• **Data extract**

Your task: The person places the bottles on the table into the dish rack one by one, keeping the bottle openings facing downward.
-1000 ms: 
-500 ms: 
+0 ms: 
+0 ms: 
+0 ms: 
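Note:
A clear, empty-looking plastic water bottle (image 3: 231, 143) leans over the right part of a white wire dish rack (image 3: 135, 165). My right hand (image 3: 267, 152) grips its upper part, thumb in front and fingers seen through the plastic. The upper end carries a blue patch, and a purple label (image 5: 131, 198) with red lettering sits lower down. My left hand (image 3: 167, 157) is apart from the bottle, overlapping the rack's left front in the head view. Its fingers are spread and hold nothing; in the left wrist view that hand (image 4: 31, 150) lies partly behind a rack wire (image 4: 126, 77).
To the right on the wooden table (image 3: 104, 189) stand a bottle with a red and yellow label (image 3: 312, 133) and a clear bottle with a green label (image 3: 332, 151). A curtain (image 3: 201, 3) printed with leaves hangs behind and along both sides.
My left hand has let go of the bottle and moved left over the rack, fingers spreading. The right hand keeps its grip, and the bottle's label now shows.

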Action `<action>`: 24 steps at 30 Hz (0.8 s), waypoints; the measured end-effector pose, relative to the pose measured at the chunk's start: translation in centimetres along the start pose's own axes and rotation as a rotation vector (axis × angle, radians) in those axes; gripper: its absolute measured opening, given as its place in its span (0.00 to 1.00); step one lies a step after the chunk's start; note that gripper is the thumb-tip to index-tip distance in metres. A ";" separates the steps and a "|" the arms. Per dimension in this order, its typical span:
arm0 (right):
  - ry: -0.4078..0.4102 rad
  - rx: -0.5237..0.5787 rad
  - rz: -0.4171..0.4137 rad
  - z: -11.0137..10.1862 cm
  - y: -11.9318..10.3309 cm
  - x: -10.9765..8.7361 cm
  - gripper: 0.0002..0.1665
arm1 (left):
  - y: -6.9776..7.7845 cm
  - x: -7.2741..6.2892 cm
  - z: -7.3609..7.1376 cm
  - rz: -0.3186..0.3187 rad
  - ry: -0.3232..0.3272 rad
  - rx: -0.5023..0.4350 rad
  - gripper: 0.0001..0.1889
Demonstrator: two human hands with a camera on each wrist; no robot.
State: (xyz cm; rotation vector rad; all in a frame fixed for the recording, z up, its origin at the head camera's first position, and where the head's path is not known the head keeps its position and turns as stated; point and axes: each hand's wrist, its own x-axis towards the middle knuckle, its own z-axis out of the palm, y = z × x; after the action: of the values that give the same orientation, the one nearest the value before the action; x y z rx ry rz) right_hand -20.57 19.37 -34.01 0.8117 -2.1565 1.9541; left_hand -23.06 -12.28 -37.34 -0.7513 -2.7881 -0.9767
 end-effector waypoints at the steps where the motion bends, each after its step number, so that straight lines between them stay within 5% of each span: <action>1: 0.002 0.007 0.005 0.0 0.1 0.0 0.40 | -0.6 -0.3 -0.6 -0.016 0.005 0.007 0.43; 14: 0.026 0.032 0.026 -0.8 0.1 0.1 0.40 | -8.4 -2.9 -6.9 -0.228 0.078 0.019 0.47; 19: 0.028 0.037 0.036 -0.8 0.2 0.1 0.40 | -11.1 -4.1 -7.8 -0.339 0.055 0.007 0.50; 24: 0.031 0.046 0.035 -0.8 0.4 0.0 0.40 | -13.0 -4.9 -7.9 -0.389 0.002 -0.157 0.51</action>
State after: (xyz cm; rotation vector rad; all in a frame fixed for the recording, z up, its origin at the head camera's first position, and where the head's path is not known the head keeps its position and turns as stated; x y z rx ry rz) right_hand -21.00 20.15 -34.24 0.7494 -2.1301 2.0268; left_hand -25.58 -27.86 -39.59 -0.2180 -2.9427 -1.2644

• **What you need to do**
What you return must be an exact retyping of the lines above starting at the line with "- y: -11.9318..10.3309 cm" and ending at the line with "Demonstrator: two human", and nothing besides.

• **Response area**
  - y: -11.9318..10.3309 cm
  - x: -10.9765..8.7361 cm
  - gripper: 0.0002..0.1665
arm1 (left):
  - y: -6.9776..7.7845 cm
  - x: -7.2741..6.2892 cm
  - z: -7.3609..7.1376 cm
  - rz: -0.3186..0.3187 rad
  - ry: -0.3232..0.3272 rad
  - rx: -0.5023..0.4350 rad
  - gripper: 0.0001..0.1889
Demonstrator: two human hands with a camera on each wrist; no robot.

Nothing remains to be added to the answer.